Pole Vaulting History, Equipment & Records
Fierljeppen - Dutch Vaulting Sport
American Cornelius Warmerdam 17 Year World Record Holder
History of Pole Vaulting
People have been using poles as a means of passing over or across natural obstacles such as waterways, swamps, hedgerows for centuries. The English used poles to get across canals and waterways without getting wet. Venetian gondoliers are known to use their poles to get to and from their water craft.
Dutch Make Vaulting a Sport
The Dutch are thought to be the first to make a sport -- Fierljeppen (far leaping)-- out of the everyday need to vault over canals. Netherlands is a flat and wet country with fields crisscrossed with canals. To cross these canals, the Dutch have been using some form of poles as far back as history of the country as the 13th century when oil paintings showed us Dutchmen using poles to cross the canals.
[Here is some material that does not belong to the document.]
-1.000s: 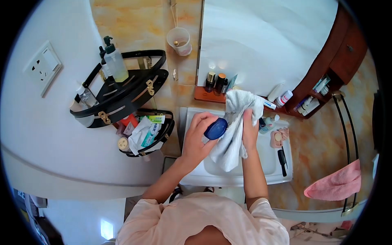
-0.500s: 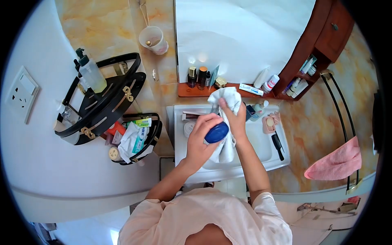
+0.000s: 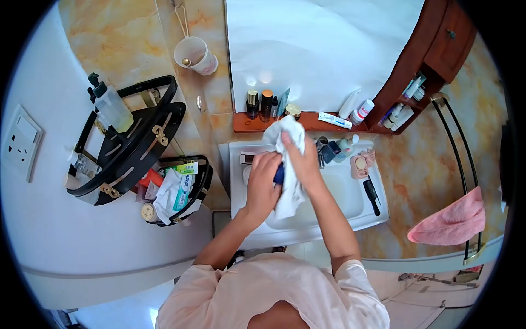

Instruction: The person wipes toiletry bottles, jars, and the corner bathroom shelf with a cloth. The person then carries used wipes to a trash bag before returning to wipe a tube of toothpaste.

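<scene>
Drawn closer together than half a second ago, both hands have brought the white cloth (image 3: pixel 290 204) across the dark blue object (image 3: pixel 279 174), whose broad rounded face showed then and which now shows only as a narrow strip between cloth and fingers. My left hand (image 3: pixel 264 185) is curled part-way closed around the blue object from its left side, the fingertips lost behind the cloth; my right hand (image 3: pixel 302 163) has its thumb pressed on the cloth near the top, and I cannot tell how far its other fingers are bent behind the folds. All of this is held up over the sink (image 3: pixel 329 229). I judge the blue object stiff and smooth, perhaps slippery if wet, so a wrap around its rounded side with a full palm seems the surest hold; its weight I cannot read. By its folds the cloth looks soft, light and limp, best pinched through a gathered part, its lower end hanging free. Ahead, the wooden shelf (image 3: pixel 241 122) leaves little room, with a gold-topped jar (image 3: pixel 293 111) just beyond the cloth's upper end. At my left hand a pale round thing (image 3: pixel 247 174) sits close by on the sink, partly hidden. More open room lies to the right, over the bare bowl, as far as the pink holder (image 3: pixel 360 167) and the black comb (image 3: pixel 371 196) by the right rim
</scene>
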Tool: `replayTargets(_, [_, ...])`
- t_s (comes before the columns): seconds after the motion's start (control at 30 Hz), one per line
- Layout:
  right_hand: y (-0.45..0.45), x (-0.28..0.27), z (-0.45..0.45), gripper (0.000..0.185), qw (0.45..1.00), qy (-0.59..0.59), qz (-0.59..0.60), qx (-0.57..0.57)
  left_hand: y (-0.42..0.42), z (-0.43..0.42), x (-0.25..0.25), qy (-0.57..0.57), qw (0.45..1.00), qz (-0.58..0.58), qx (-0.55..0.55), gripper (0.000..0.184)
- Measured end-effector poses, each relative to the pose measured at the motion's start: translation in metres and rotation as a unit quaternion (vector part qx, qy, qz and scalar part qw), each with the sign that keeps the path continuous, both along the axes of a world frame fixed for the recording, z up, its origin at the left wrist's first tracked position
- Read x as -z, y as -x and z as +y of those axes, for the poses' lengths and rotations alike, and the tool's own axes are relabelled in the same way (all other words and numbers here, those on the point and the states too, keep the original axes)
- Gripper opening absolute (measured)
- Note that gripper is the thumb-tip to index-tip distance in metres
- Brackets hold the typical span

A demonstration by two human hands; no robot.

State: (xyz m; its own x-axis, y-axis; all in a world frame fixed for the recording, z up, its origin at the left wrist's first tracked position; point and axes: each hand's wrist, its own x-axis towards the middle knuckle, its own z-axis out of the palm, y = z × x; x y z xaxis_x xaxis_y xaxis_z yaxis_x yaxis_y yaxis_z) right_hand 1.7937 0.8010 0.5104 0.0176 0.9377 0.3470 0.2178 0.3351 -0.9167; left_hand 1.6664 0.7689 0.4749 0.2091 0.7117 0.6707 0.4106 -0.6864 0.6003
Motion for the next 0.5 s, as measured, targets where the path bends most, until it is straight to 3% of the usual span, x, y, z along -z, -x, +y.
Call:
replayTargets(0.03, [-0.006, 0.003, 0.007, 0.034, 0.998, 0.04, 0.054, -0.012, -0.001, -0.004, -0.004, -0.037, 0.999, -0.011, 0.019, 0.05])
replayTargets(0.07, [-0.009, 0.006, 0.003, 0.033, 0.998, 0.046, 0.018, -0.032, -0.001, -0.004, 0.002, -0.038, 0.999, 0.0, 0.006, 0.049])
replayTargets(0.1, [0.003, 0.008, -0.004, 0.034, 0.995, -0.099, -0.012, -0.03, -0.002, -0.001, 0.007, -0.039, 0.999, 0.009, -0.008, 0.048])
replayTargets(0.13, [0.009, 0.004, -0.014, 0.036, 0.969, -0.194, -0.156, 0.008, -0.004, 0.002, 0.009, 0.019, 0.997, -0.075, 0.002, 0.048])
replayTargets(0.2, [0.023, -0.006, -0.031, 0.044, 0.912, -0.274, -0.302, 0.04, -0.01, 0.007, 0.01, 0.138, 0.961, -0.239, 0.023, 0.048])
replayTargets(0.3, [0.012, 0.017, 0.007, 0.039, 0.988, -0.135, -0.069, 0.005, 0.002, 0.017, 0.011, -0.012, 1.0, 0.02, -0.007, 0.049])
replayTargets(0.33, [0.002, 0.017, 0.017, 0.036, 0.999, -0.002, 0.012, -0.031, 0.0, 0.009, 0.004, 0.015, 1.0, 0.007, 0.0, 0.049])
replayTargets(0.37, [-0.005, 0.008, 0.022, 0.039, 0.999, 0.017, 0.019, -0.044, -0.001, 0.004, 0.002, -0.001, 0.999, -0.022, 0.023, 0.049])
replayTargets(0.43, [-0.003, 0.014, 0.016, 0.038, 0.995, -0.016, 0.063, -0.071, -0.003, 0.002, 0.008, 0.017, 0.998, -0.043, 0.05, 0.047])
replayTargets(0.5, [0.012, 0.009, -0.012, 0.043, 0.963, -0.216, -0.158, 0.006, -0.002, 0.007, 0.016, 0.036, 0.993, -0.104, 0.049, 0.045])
A vault is actually a run to the pole, called a polsstok, leaping and grabbing the pole and climbing to the top of the pole while control its movement over the canal. ,The vaulter finishes by landing on a sand bed on the other side of the water. In many ways Fierljeppen is the early distance version of the Olympic pole vaulting we know today..
Modern Pole Vaulting
The first serious pole vaulting event took place in Cumbria, U.K around 1843 at the Ulverston Football Club in Cumbria. Modern competition began around the mid 19th century in Germany while today's pole vaulting technique started developing in the United States during the latter 1800s.
Initially, vaulting poles were cut from light but flexible materials such as bamboo. Poles were often taped to minimize cracking of the pole and to improve the grip. Later Swedish steel and Aluminum poles became more fashionable but serious vaulters continued to search for poles with more flexibility.
Fiberglass and Composite Poles
In the late 1950s, the sport saw the first flexible vaulting poles manufactured with fiberglass and/or carbon fiber. The modern day vaulting pole is made up of multiple layers of fiber and fiberglass composite materials. There are two kinds of fiberglass used for pole vaulting poles. They are E-glass, used for filament formation and continuous strands. and S-glass which has a high-strength property ideal for applications where tensile strength is critical.
Poles are manufactured with a very slight bend in the middle of the pole. This slight bend is put into the pole to assist the vaulter since the pole is designed to bend in order to catapult the vaulter upward. This is one of the major advantages of the fiberglass poles over their bamboo and metal predecessor's.
These new poles revolutionized vaulting and the World record began a dramatic climb. From June of 1940 until July of 1960 -- a period of over twenty years -- the world record advanced only.20m, from 4.60m to 4.80m. In the 21 years that followed, the World record advanced to 5.80m, an increase of a full meter.
20-Year Record Broken by Frenchman
Sergi Bubka was the master vaulter of the flexible-pole period, He was the first vaulter to clear 6 meters 6.00m., and was a six-time outdoor world champion, Bubka set new men's pole vaulting world records 35 times during his career. The Russian set the record in the 1993 Athletics World Championships in Stuttgart, Germany,
But records are made to be broken. In February 2014 Renaud Lavillenie took one final vault after winning the event. The bar was set to one centimeter higher than Sergi's 21 year old record.
The 27 year old Frenchman, cleared the height on his first attempt to go one centimeter higher than Bubka's 1993 record. The Olympic champion Renaud Lavilleni broke Sergey Bubka's 21-year-old pole vault world record with a 6.16m which is just over 20 feet, 2.5 inches. leap in the Bubka's Ukrainian's home city of Donetsk
Sergi Bubka was one of the first to arrive in the pit to congratulate the young Frenchman on his new World's Record.
Renaud Lavilleni - Current World Record Holer
Stacy Dragila First Olympic Winner
Women Vaulters Emerge as Pole Vaulting Becomes an Olympic vent
The first Olympic Games sanctioned for female pole vaulters was the 2000 games in Sydney, Australia when Stacy Draglia of the United States took the Gold metal. Her later accomplishments include the 1999 and 2001 world champion. She was also the 1997 world indoor champion, a world record holder, and a twice named the Jessie Owens Award winner. Her best mark in the pole vault is 4.83 meters, set in Ostrava, Australia in 2000.
The current Worlds Record holder is Russian Yelena Isinbayeva whose vault of 5.06 m (16 ft 7 in) was made in 2009 in Zurich, Switzerland.